Obama says don’t blame him race relations got worse: ‘Talk of a post-racial America was never realistic ‘

The most divisive president in recent memory, the man who single-handedly set back race relations decades, now says the idea of a “post-racial” America was naive.

In an interview with NBC News anchor Lester Holt, President Barack Obama reflected on race relations as he prepares to leave office.

“I think any talk of it being a post-racial America after my election was never realistic,” the president said.

Obama says this as if he had little to do with the “talk,” when in reality, he was the one who initiated it.
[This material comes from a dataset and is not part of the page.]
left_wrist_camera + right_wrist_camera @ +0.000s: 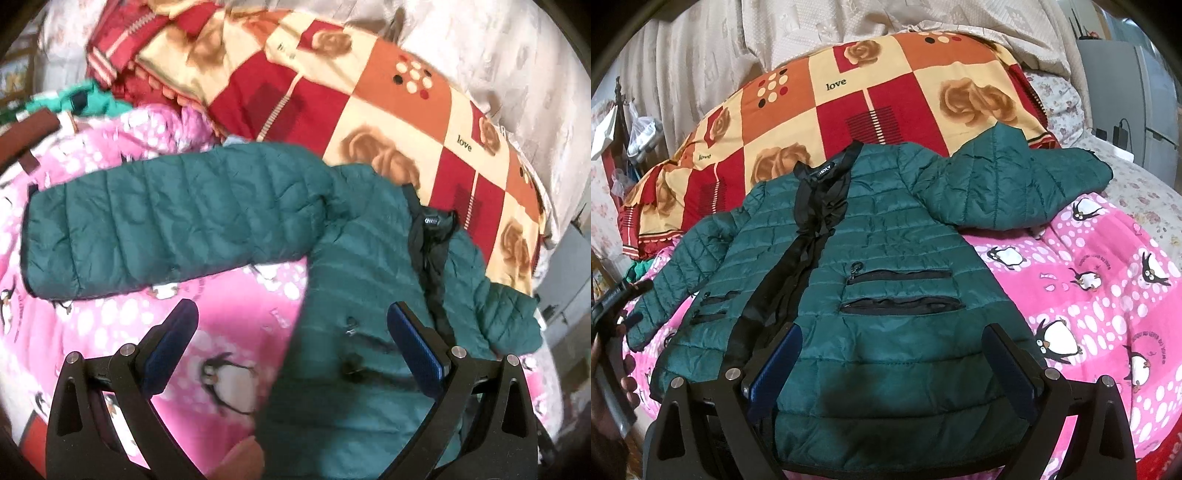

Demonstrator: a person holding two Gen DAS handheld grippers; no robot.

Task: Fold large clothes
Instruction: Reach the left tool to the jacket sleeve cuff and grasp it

“There is not a liberal America and a conservative America,” Obama said in a speech at the 2004 Democratic National Committee. “There is not a black America, a white America, a Latino America, an Asian America. There’s the United States of America.”

The man who was elected in large part because of his race told Holt the idea of a post-racial America created two obstacles, beginning with minorities expecting problems to “be addressed overnight,” and the other that “white voters […] made an unrealistic notion” that discrimination is over.

Obama ignores his own divisive behavior, beginning with the inappropriate intervention, barely six months in office, in the arrest of belligerent black Harvard professor Henry Louis Gates Jr., when Obama infamously said cops “acted stupidly” for arresting Gates.

This attitude continued throughout Obama’s two terms, culminating with the embrace of the violent anti-police Black Lives Matter movement, as seen when a few of the group’s leaders were invited to attend the White House Christmas party.

Claiming race relations are better today than when he took office, Obama took full credit for this perceived gain.

“Hopefully a generation that has been raised under my presidency will remember how I’ve talked about these issues in a way that’s respectful of everybody,” he said.